**What the exercise asks**
Return exactly those lines of the material below that fall between the line holding "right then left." and the line holding "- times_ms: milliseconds", inclusive.

[Input material]

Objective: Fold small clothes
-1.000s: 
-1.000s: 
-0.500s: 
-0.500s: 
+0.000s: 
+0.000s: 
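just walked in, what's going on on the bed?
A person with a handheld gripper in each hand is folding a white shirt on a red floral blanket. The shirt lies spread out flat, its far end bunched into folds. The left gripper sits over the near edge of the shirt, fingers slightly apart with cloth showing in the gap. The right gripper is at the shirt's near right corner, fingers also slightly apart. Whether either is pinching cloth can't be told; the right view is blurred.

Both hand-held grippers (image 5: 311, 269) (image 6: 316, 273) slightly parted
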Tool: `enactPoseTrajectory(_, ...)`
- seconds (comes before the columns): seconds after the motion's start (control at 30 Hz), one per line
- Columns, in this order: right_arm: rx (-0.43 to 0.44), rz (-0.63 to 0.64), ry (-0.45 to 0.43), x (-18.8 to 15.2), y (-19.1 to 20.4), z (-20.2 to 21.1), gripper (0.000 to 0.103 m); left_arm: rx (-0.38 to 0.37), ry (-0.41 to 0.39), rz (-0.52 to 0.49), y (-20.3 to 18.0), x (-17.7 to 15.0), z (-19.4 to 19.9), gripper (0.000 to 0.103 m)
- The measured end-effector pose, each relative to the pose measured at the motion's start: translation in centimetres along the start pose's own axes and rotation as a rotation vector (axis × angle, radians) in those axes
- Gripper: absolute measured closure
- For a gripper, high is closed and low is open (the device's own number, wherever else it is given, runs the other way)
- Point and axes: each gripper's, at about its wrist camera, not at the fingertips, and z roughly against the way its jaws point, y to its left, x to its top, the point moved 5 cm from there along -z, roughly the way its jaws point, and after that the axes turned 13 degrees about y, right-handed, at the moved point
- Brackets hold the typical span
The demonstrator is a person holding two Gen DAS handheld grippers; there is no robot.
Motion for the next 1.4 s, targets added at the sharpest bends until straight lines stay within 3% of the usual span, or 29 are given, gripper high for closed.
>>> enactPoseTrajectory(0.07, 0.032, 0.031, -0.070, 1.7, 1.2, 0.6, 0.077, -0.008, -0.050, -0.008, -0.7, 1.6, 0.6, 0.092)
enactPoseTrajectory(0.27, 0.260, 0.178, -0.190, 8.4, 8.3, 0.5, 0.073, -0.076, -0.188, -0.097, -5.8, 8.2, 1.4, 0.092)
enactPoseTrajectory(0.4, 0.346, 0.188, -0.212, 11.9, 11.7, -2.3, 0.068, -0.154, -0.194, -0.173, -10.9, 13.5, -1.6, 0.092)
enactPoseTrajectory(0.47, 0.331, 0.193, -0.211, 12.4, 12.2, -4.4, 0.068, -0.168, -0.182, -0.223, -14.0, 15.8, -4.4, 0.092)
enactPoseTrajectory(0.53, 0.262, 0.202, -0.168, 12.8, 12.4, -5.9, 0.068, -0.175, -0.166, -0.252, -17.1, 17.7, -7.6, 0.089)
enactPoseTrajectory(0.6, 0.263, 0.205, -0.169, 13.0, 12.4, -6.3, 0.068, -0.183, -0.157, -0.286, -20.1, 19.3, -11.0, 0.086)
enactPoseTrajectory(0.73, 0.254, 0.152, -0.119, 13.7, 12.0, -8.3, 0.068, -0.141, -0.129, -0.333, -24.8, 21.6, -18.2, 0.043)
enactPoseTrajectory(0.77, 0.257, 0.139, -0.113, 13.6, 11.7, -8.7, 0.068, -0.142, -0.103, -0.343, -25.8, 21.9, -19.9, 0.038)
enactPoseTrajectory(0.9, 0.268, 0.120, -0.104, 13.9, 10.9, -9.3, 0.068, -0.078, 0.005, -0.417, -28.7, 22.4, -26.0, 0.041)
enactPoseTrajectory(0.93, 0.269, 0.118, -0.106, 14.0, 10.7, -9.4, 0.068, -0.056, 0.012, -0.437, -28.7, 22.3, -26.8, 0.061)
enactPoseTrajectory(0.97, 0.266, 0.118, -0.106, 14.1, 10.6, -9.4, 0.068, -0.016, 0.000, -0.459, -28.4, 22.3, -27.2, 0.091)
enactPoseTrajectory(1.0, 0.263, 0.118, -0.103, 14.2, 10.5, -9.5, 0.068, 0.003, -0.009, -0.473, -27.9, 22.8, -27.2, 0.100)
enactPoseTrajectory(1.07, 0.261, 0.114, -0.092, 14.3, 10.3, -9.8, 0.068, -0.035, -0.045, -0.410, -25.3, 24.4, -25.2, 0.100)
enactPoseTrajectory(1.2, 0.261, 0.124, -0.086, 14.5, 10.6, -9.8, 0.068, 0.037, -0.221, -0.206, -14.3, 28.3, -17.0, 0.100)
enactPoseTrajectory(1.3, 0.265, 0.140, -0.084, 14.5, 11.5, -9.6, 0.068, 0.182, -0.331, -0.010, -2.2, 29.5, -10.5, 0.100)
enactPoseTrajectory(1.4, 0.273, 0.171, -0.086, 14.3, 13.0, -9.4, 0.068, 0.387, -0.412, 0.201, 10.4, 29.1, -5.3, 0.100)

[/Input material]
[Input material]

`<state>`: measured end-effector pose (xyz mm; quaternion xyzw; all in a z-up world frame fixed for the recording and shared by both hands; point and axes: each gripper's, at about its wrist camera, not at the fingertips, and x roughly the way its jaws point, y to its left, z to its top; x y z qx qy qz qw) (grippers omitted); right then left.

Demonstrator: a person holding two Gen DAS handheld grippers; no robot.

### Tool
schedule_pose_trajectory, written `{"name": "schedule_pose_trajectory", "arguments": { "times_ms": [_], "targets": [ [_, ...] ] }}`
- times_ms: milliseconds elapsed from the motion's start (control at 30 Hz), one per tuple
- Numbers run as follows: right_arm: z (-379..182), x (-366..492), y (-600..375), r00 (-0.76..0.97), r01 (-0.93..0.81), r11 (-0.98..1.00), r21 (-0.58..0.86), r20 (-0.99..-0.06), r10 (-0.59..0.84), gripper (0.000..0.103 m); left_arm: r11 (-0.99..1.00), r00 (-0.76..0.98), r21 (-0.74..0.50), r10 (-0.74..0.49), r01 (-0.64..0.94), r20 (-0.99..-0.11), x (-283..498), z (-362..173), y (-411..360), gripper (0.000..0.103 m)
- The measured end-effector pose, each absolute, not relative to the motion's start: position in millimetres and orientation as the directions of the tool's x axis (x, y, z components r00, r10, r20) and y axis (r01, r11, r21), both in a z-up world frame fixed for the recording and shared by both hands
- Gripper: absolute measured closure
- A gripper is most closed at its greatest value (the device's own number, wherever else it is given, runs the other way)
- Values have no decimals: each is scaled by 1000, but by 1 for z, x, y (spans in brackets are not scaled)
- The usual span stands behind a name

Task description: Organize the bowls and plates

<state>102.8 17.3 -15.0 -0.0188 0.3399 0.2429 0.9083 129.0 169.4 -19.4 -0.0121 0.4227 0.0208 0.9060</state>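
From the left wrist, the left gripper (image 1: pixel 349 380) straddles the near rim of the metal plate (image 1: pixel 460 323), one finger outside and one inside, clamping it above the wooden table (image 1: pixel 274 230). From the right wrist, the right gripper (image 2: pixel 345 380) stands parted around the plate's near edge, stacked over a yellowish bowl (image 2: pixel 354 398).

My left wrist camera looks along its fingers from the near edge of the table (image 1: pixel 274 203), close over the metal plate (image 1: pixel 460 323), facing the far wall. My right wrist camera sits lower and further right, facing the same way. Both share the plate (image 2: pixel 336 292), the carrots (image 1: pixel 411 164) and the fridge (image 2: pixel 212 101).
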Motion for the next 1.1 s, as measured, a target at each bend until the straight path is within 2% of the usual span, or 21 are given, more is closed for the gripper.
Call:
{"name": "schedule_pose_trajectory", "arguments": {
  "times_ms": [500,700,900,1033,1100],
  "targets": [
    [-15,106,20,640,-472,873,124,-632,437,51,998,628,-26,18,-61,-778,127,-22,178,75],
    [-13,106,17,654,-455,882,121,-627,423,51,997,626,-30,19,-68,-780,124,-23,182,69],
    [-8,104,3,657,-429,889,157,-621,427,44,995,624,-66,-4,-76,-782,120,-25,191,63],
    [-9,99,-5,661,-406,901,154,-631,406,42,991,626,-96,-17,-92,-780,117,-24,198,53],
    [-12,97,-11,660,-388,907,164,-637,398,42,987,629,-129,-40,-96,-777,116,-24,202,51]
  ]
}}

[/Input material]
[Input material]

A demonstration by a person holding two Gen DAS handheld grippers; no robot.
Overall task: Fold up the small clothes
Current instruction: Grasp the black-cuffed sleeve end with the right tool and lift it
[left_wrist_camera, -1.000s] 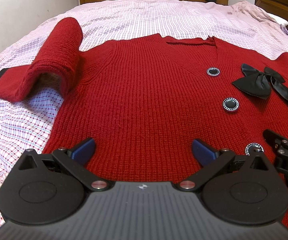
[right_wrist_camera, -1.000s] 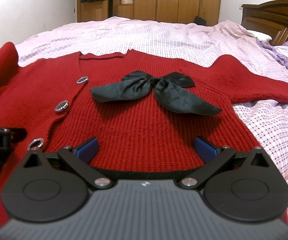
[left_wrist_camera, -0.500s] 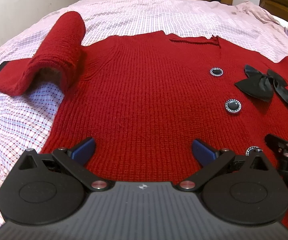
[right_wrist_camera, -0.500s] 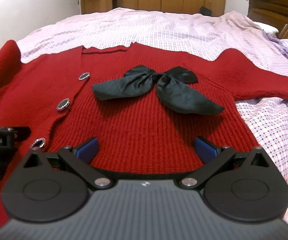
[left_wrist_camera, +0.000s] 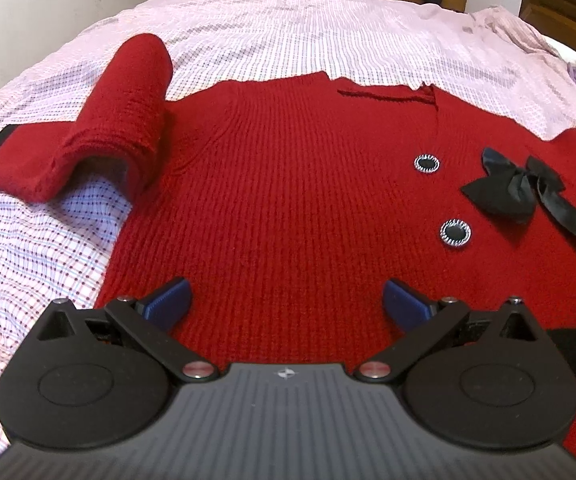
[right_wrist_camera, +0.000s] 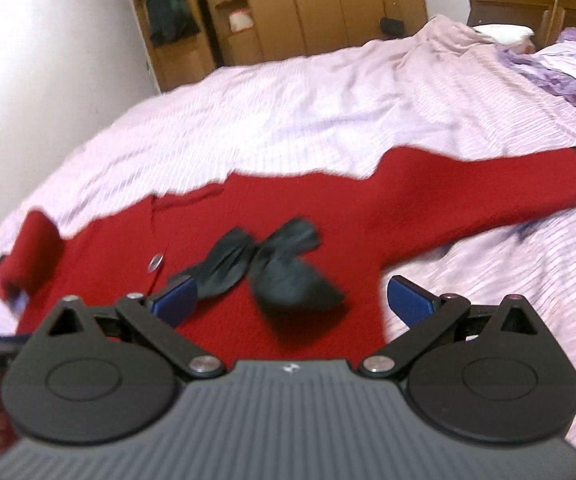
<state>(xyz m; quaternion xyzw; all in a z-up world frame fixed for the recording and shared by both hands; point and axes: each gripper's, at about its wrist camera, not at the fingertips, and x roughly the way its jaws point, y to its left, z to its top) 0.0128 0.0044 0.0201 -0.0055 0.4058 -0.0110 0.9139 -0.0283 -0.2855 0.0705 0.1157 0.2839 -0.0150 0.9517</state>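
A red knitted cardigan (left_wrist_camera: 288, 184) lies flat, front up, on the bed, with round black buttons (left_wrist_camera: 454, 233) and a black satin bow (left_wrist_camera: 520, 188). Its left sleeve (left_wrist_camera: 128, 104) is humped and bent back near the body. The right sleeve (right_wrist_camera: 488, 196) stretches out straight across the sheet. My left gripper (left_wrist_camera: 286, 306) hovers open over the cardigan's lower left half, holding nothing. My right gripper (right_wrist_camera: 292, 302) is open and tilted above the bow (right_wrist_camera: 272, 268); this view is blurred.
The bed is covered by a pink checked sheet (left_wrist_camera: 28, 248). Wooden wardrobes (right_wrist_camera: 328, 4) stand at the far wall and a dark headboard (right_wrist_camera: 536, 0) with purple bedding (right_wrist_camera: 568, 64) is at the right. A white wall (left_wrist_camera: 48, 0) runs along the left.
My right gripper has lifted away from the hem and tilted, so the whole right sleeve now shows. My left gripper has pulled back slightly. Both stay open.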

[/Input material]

**Solution**
`<state>`: measured end-effector pose (xyz mm; quaternion xyzw; all in a z-up world frame fixed for the recording and shared by both hands; point and axes: each gripper's, at about its wrist camera, not at the fingertips, and x roughly the way its jaws point, y to its left, z to its top; x y z qx qy qz qw) (grippers omitted); right then left.

Demonstrator: a person holding two Gen DAS handheld grippers; no robot.

### Tool
schedule_pose_trajectory, written `{"name": "schedule_pose_trajectory", "arguments": { "times_ms": [_], "targets": [ [_, ...] ] }}`
- times_ms: milliseconds elapsed from the motion's start (control at 30 Hz), one per tuple

The output is finished, and nothing else is needed.